### Work to complete
After locating the line that contains "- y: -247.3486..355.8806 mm" in the records below, write out exactly that line and each line after it through the one that contains "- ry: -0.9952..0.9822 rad", and nothing else.

Supplied data Block Start

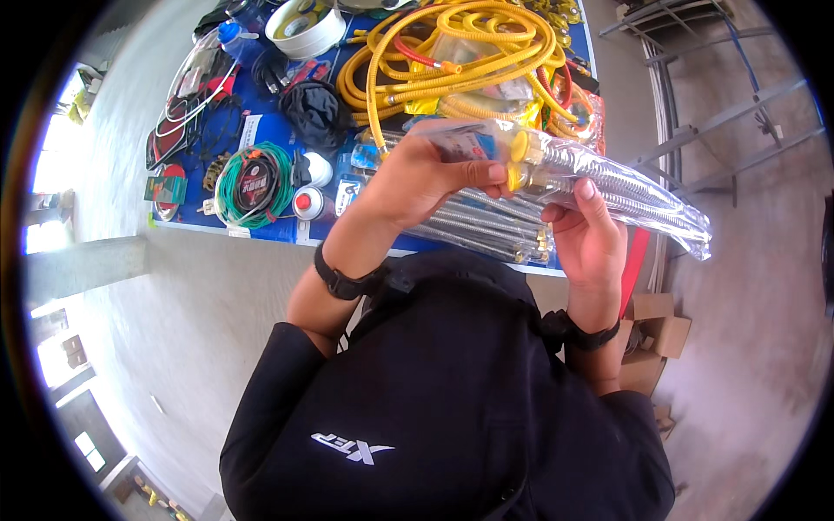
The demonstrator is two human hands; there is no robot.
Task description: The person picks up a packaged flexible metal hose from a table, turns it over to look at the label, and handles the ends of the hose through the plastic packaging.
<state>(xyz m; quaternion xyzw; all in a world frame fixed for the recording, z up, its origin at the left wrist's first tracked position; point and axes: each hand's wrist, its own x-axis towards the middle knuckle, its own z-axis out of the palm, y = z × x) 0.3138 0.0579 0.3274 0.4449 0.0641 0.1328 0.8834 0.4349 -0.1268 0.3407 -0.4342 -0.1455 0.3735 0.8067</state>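
Observation:
Between my hands is a clear plastic bag of corrugated metal hoses (pixel 621 184) with yellow end caps (pixel 514 161), held above the near right part of the table. My left hand (pixel 426 178) is closed on the bag's left end, thumb beside the caps. The fingers of my right hand (pixel 591 230) are wrapped round the bag from below, with the thumb on top of the hoses. Underneath, more braided metal hoses (pixel 486 227) in clear wrapping lie along the table's near edge, partly hidden by my left hand and wrist.
Yellow hoses (pixel 469 52) lie coiled at the back of the blue table (pixel 300 233). To the left are a green coil (pixel 252 184), a black bag (pixel 314 113), a white tape roll (pixel 304 30) and a red-topped bottle (pixel 308 204). Cardboard boxes (pixel 656 334) stand on the floor at right.

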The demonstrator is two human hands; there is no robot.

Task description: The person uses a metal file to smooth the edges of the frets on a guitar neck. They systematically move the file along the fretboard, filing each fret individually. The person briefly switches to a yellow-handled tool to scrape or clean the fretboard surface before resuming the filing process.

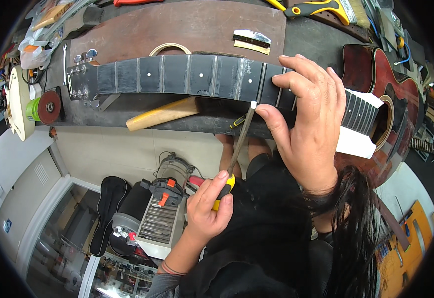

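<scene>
In my left hand (208, 204) is a slim grey metal file (241, 141) with a yellow and black handle. Its pale tip meets the near edge of a guitar fretboard (182, 74), just left of my right thumb. My right hand (304, 116) lies across the neck with its fingers spread; the thumb is at the near edge. A dark red guitar body (400, 84) lies at the right, white paper (356, 142) beside the fretboard's end. The headstock (82, 82) with its tuners points left. My right hand hides part of the neck.
On the bench lie a wooden-handled tool (160, 114), a bridge-shaped metal piece (252, 40), a brush (326, 10) and a wrench (64, 64). A green and brown disc (48, 107) stands at the left. Below the bench are a vacuum (172, 174) and a black guitar case (107, 213).
</scene>
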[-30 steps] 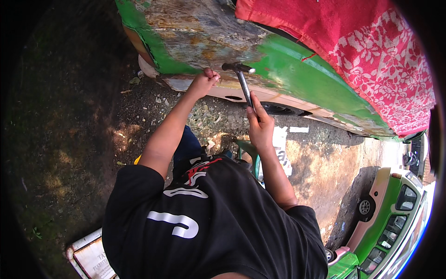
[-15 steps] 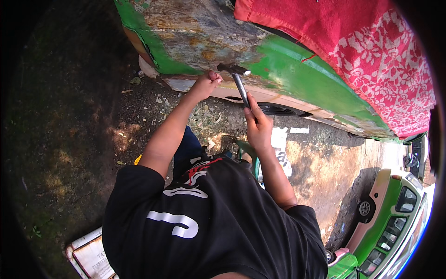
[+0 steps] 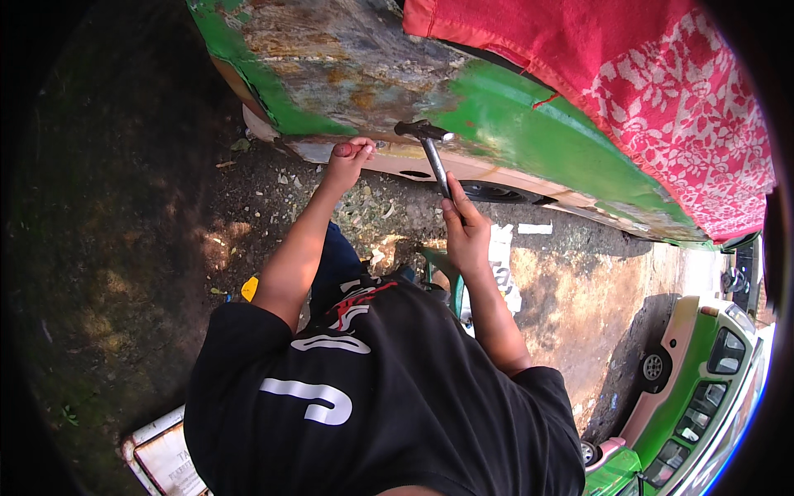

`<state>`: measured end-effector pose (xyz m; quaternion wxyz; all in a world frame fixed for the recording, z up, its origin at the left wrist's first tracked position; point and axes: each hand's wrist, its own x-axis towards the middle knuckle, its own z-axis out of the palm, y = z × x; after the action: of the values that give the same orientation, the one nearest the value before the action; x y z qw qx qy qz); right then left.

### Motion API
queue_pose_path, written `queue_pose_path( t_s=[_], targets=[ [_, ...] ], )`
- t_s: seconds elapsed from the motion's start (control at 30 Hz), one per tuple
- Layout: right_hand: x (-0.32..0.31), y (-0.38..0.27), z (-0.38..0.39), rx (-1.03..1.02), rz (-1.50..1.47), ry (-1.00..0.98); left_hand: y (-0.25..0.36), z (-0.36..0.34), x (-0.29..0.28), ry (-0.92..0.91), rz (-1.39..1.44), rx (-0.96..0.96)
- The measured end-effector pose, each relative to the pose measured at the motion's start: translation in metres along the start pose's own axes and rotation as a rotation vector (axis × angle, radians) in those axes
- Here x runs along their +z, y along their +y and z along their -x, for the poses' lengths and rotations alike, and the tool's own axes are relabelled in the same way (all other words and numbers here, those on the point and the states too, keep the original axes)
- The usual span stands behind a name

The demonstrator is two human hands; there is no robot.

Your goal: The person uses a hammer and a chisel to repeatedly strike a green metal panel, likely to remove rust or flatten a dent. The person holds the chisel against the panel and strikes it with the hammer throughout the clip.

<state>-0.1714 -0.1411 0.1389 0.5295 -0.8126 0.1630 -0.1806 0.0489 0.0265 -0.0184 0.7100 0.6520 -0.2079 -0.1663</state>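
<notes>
My right hand (image 3: 469, 236) is wrapped round the handle of a hammer (image 3: 434, 157). Its dark metal head is up beside the worn side of a green vehicle (image 3: 513, 116). To the left, my left hand (image 3: 347, 165) is closed close to the panel's lower edge. A small reddish-brown rounded end shows at its fingers; what it belongs to is hidden in the grip. The panel above that hand is stripped to rusty, patchy metal, with green paint around it and a pale pinkish strip below.
A red and white floral cloth (image 3: 662, 107) drapes over the vehicle at upper right. A wheel (image 3: 496, 192) sits under its side. Rubble (image 3: 364, 207) covers the ground there. Another green vehicle (image 3: 703, 388) stands at lower right, a white rusty-framed board (image 3: 161, 455) at lower left.
My left hand has shifted left and slightly down, farther from the hammer head. The hammer and my right hand have moved slightly right and down. The view has shifted a little.
</notes>
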Motion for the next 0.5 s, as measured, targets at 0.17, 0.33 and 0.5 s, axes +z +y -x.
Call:
queue_pose_path(
  t_s=[0.17, 0.33, 0.5],
  targets=[
    [-0.005, 0.012, 0.006, 0.138, -0.021, -0.027, -0.005, 0.007, -0.001, 0.043, -0.004, 0.013],
    [-0.005, 0.022, 0.010, 0.120, -0.077, -0.028, -0.007, 0.009, 0.004, 0.070, 0.020, 0.002],
    [-0.008, 0.021, 0.011, 0.161, -0.071, -0.039, -0.009, 0.008, 0.002, 0.056, 0.009, 0.016]
  ],
)
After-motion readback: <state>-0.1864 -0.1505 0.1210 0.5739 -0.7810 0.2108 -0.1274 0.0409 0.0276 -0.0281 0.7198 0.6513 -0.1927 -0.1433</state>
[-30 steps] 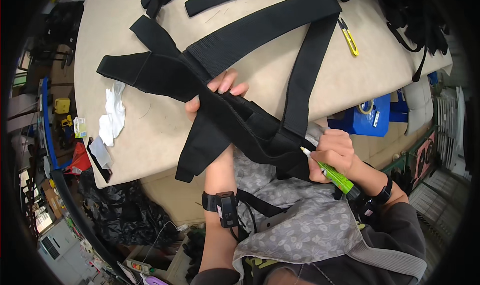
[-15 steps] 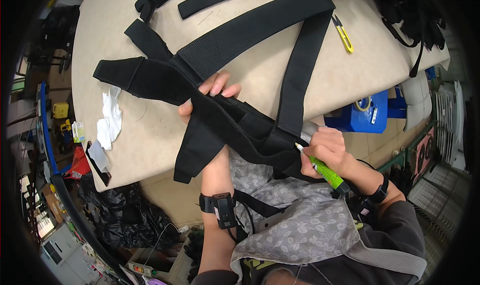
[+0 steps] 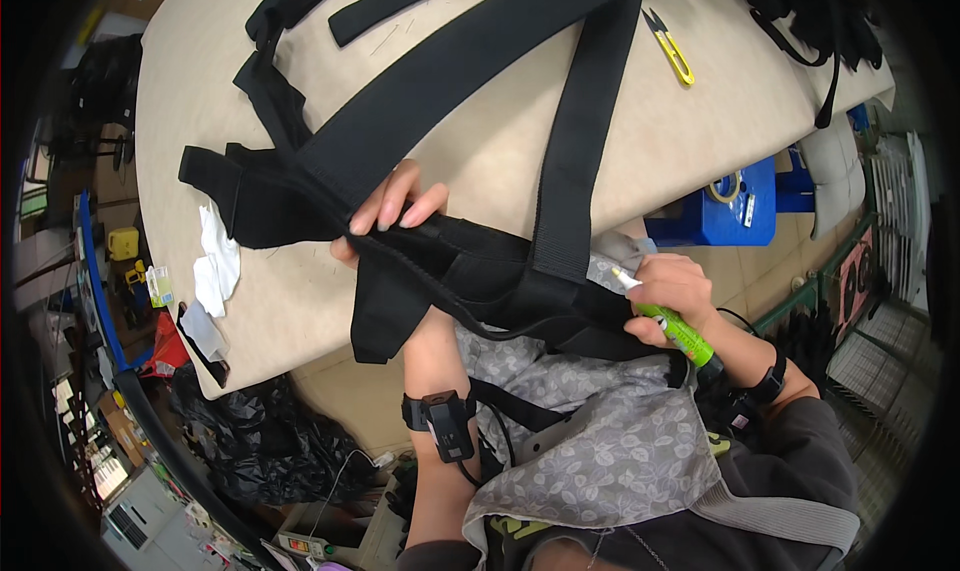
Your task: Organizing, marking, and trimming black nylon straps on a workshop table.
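Note:
A black strapped piece of webbing and fabric (image 3: 480, 271) stretches from the table's near edge over my lap, its wide straps looping up across the table. My left hand (image 3: 395, 206) grips its folded middle, fingers on top and thumb beneath. My right hand (image 3: 672, 293) is closed around a green marker pen (image 3: 680, 333), whose pale tip points up and left. The tip stands just off the black fabric's right end. Part of that fabric end is hidden by my right hand.
Yellow thread snips (image 3: 674, 53) lie on the beige table (image 3: 480, 181). White crumpled cloth (image 3: 215, 261) rests at its left edge. A blue stool (image 3: 715, 211) with a tape roll stands to the right. Black plastic bags (image 3: 260, 441) sit on the floor at left.
My left hand has shifted left along the black fabric, and the straps have slid left with it. The marker in my right hand has moved slightly right, away from the fabric.

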Demonstrator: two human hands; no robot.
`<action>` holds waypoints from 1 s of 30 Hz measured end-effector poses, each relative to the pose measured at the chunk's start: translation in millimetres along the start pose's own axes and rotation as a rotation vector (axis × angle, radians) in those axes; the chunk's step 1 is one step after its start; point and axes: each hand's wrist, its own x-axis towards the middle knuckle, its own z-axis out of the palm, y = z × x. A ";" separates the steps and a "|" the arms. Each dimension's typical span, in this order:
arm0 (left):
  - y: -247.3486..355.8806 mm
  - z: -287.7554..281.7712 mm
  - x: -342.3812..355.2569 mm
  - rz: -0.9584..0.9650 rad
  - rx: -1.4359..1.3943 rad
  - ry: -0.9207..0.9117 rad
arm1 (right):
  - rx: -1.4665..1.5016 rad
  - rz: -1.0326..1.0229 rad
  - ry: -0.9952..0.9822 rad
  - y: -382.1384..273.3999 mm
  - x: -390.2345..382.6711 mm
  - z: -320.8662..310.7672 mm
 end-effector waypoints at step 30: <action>17.3 -10.0 8.8 -0.176 0.033 -0.245 | 0.362 0.474 -0.148 -16.4 5.2 14.7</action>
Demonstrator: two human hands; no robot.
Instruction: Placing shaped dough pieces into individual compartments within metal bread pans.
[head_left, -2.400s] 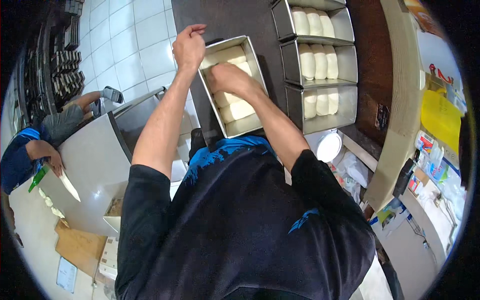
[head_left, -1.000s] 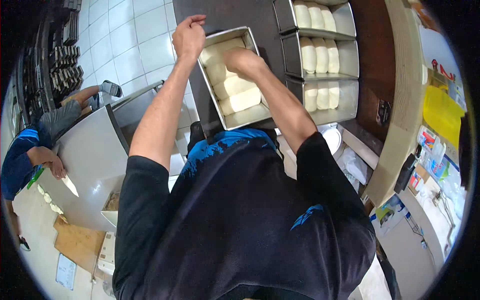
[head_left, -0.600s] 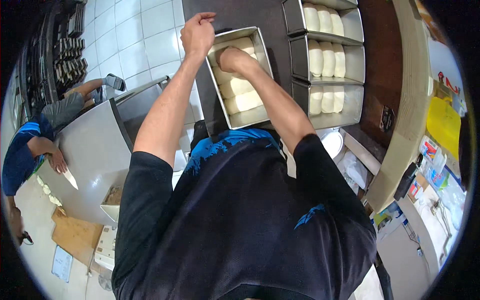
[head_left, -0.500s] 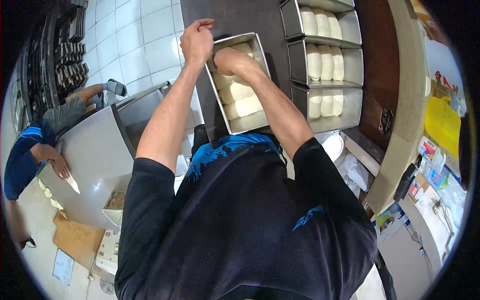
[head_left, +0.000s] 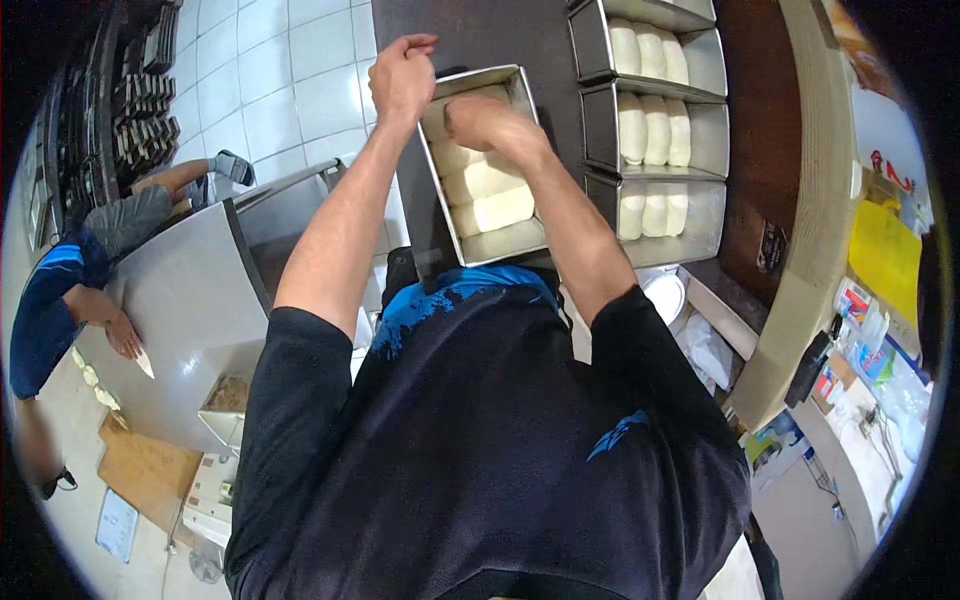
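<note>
A metal loaf pan [head_left: 500,243] stands in front of me with several rolls of pale dough [head_left: 503,208] lying crosswise in it. My right hand [head_left: 485,122] reaches into its far half, fingers curled into a fist against the dough there; the fingertips are partly hidden. By the pan's far left corner, my left hand [head_left: 402,82] is held up with its fingers folded in, and no object shows in it. Whether that hand touches the rim, I cannot tell.
Three more loaf pans [head_left: 706,212] with upright dough rolls [head_left: 655,132] line the dark table [head_left: 560,120] at the right. A wooden ledge [head_left: 815,200] runs beyond them. To the left, another person [head_left: 100,260] holds a blade at a metal worktop [head_left: 190,290].
My right hand has shifted a little to the right inside the pan, showing more of its far left corner. My left hand stays beside the rim, and the view has shifted slightly.
</note>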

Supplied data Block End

### Expected output
  - y: -247.3486..355.8806 mm
  - z: -287.7554..281.7712 mm
  - x: -342.3812..355.2569 mm
  - rz: -0.9584..0.9650 rad
  - rx: -1.4359..1.3943 rad
  - ry: -0.9207..0.9117 rad
arm1 (right):
  - rx: -1.4665..1.5016 rad
  - rz: -1.0326..1.0229 rad
  - ry: -0.9952..0.9822 rad

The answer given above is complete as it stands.